A Fort of Nine Towers is one of the most personally impactful books I have read in a while, and I’ve been wanting for months now to write about this book, because it doesn’t seem to have garnered the attention that I believe it deserves. Qais Akbar Omar writes about his and his family’s life in Afghanistan, from the Soviet occupation to the more recent Taliban takeover. It is a coming-of-age memoir and we see Omar from the time he is 8 or 9 through young adulthood.

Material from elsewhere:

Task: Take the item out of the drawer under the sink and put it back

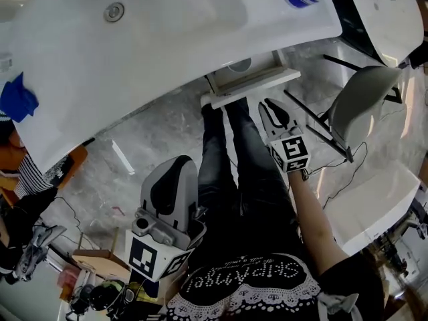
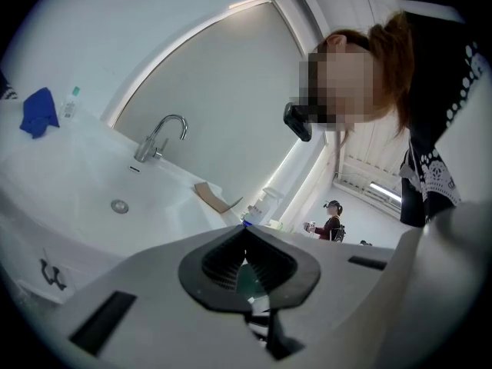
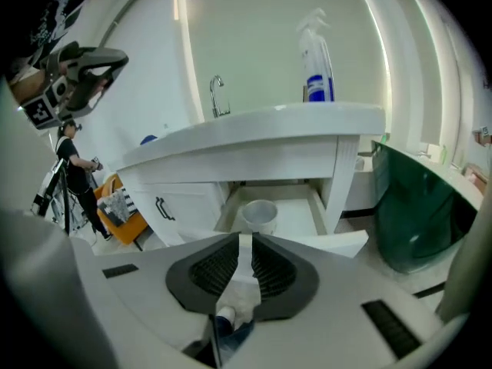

His memoir reads like a novel (and is page-turning in most places), vivid and rich in details of all the senses. You learn so much about the political landscape of Afghanistan but first and foremost it’s the story of a boy growing up and the love and support of a family that sustain him through some of the most unspeakable experiences that a human being – let alone child – could ever go through. At one point I put the book down mid-sentence and cried. But the miracle is that despite the horrors, the story was simply beautiful to me. Omar told his story in such a way that you knew the resilience and love of family were more powerful than any evil…because of that, what I was left with after reading this amazing memoir were the beauty, light, and inspiration of Omar’s story and voice.